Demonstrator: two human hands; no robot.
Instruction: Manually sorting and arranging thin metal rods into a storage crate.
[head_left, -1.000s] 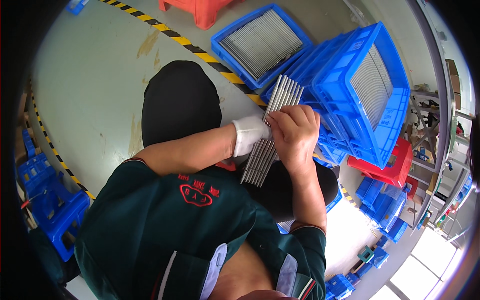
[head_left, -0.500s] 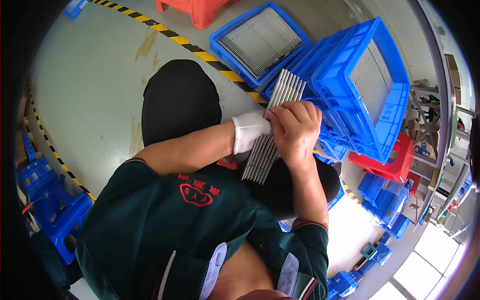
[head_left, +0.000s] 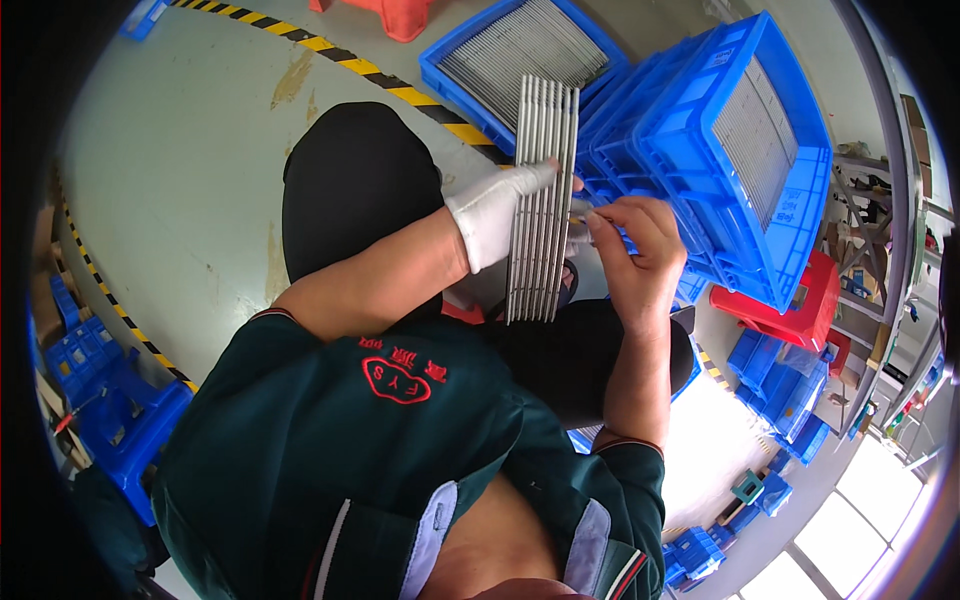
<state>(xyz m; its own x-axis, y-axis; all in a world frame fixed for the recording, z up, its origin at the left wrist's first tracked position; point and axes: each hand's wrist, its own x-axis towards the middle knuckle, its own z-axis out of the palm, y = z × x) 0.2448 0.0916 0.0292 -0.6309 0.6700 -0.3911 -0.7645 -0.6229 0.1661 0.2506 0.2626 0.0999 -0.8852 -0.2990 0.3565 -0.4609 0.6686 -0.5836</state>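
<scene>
My left hand [head_left: 490, 215], in a white glove with bare fingertips showing, is closed round a flat bundle of thin metal rods [head_left: 540, 270]. The rods lie side by side and stand nearly upright in the view, above my lap. The thumb lies across their front, and the other fingers come out behind them on the right. Just right of the bundle is my bare right hand [head_left: 645, 245], its thumb and forefinger pinched together close to the gloved fingers. What that pinch holds, if anything, is too small to make out.
A blue crate [head_left: 430, 75] of similar rods lies beyond the bundle. To the right, stacked blue crates [head_left: 680, 190] rest by a red stool [head_left: 800, 320], the top one tilted with rods inside. Yellow-black tape [head_left: 365, 68] crosses the floor. Blue stools [head_left: 125, 430] stand left.
The rod bundle has turned from slanting to nearly upright and moved up. My right hand has let go of the rods and shifted right; the gloved thumb now lies across them.
</scene>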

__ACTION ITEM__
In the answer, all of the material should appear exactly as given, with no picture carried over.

__FINISHED EXERCISE__
Demonstrator: two human hands; no robot.
Instruction: Manually sorting and arranging thin metal rods into a storage crate.
[head_left, -1.000s] 
[head_left, -0.500s] 
[head_left, +0.000s] 
<state>(xyz m; its own x-axis, y-axis; all in a world frame fixed for the recording, z up, its origin at the left wrist's first tracked position; point and axes: each hand's wrist, its own x-axis towards the middle knuckle, its own z-axis out of the palm, y = z × x) 0.2448 0.0916 0.0292 -0.6309 0.6700 -0.3911 -0.7645 -0.6229 0.1661 0.2506 0.2626 0.0999 -0.8852 -0.2990 0.3565 -0.4609 0.6686 -0.5836</state>
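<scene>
My left hand [head_left: 490, 215], in a white glove with bare fingertips showing, is closed round a flat bundle of thin metal rods [head_left: 540, 270]. The rods lie side by side and stand nearly upright in the view, above my lap. The thumb lies across their front, and the other fingers come out behind them on the right. Just right of the bundle is my bare right hand [head_left: 645, 245], its thumb and forefinger pinched together close to the gloved fingers. What that pinch holds, if anything, is too small to make out.
A blue crate [head_left: 430, 75] of similar rods lies beyond the bundle. To the right, stacked blue crates [head_left: 680, 190] rest by a red stool [head_left: 800, 320], the top one tilted with rods inside. Yellow-black tape [head_left: 365, 68] crosses the floor. Blue stools [head_left: 125, 430] stand left.
The rod bundle has turned from slanting to nearly upright and moved up. My right hand has let go of the rods and shifted right; the gloved thumb now lies across them.
</scene>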

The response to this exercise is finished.